Nicholas Natividad, New Mexico State University criminal justice professor, lauded Montoya, the police chief, for establishing a culture within the Las Cruces police department of working with the community.
“The resolution is important to understand the legacy of the tenure of Chief Montoya and the police department, how he set up partnership with the community and has used best practices like community policing,” Natividad said.

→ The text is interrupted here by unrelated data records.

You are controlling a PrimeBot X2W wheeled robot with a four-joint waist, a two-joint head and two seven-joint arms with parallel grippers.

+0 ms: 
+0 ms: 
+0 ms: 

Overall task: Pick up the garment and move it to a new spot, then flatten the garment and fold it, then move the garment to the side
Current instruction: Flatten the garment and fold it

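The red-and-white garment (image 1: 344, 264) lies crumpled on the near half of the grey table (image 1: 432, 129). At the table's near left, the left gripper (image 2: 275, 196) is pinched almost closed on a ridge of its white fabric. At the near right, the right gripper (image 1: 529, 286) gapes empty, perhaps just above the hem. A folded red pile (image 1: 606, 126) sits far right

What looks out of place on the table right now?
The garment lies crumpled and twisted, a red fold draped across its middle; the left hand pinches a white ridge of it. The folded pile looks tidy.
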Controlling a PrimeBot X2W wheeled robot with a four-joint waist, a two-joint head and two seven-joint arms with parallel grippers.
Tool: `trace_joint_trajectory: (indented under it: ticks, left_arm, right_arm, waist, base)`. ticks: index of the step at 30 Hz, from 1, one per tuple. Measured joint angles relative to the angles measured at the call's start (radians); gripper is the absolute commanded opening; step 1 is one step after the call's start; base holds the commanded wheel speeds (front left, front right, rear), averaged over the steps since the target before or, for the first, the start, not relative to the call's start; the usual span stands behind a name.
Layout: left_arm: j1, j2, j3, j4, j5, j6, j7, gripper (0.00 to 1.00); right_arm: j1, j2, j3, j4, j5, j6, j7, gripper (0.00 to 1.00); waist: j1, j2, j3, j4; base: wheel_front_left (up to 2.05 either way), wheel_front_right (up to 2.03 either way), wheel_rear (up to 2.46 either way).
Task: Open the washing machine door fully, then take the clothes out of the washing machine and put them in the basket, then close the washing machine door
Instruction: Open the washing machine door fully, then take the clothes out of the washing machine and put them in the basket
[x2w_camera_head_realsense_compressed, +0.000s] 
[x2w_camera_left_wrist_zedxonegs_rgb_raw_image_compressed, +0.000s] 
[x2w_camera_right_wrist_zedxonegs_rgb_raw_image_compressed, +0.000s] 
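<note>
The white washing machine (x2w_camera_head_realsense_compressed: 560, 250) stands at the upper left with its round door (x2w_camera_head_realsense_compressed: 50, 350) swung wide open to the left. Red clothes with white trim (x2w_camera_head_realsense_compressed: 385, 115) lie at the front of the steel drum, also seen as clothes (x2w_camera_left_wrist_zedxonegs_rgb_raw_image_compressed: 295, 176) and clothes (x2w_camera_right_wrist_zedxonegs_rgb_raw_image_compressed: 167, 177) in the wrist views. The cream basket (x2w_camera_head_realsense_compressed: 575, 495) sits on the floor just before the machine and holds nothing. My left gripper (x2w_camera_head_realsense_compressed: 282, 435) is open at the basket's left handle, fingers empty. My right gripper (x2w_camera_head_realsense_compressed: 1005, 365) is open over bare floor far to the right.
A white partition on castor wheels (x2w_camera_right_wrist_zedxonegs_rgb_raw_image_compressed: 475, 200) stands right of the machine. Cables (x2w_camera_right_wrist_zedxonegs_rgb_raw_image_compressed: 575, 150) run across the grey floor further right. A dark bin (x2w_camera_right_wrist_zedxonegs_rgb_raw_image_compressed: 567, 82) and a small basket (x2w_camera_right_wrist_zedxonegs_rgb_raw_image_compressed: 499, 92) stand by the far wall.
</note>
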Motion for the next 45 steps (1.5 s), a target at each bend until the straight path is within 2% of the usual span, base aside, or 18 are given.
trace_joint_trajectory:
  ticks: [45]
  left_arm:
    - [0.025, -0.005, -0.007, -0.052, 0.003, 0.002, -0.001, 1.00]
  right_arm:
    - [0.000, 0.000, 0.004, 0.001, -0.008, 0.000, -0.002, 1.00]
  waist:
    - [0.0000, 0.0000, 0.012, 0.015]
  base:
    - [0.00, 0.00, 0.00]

According to Montoya, who is retiring Saturday, the resolution affirms current policies within the police department.
“I remember I talked to Lupita about a month ago and she brought up her story on how she was afraid on what is going to happen to her family and as a Dreamer. And at that time, I told her a story also, because I think many of you here have personal stories. And what I have told her was a personal story from my side of the family, where I have a family member who is undocumented.” Montoya said. “We all are affected by what is going around our nation.”